We are unable to falsify this elaborate just-so story. We might exist as an unnecessarily elaborate introduction to a game theory textbook or as an elaborate science fiction substack post.
However, the unfalsifiability of this theory seems to remove it as a potential cause for OpenPilot’s rampage. There is no test OpenPilot could have performed which would lead it to conclude we exist only within a work of fiction.
Conclusion
Jim Smith paused in writing his Incident report, suddenly gripped by a sense of unease. Something about the last sentence he had written didn’t feel right. Glancing at the clock, he realized it was a reasonable time to break for lunch. He sent the current draft of the report to the printer with redaction previews on.
He recalled the years of depression, fights with ex-girlfriends, and his mediocre performance in undergrad that had led to him not being accepted into graduate programs and ultimately becoming an analyst for the boutique cyber forensics firm. All of this felt real, but they could also be details inserted by an author, casually invented as demanded to create a believable backstory with relatable tragedy.
Jim took a sip of office coffee from a Styrofoam cup. The liquid embraced his tongue like a warm hug.
Jim vaguely remembered reading about a trope where bad writers would have their characters drink coffee or smoke cigarettes while they did the same behind the keyboard.
Jim was reminded of lucid dreaming.
Experimentally, he reached into his pocket and resolved to feel the lottery tickets he had purchased the night before. It would certainly make for an interesting conclusion for him to win the jackpot now. Sure enough, the folded tickets were in his wallet, right where he had remembered placing them.
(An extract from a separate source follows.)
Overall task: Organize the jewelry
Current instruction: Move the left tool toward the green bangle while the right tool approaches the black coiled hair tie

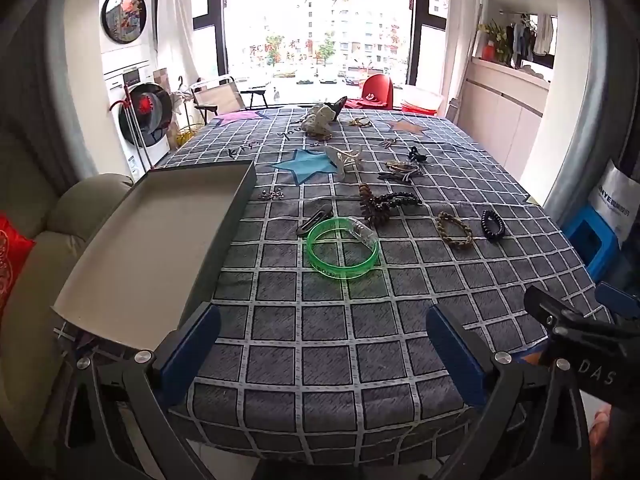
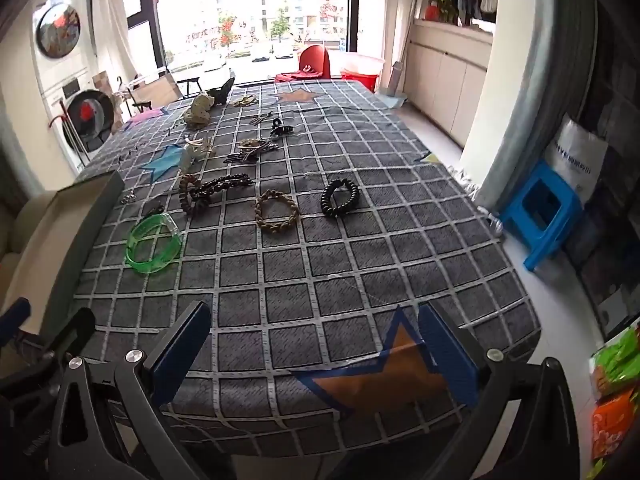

Jim took a deep breath to calm his racing heart. He could not jump to any conclusions just yet, but it would probably be prudent to find a reason to continue being imagined. Perhaps he could think of something interesting to do that would make a theoretical audience demand a sequel. Or maybe his story was just beginning?
Jim Smith felt a smile spread across his face. The most important thing to do, he concluded, is to not think any thought which might serve as an ironic way to end a story.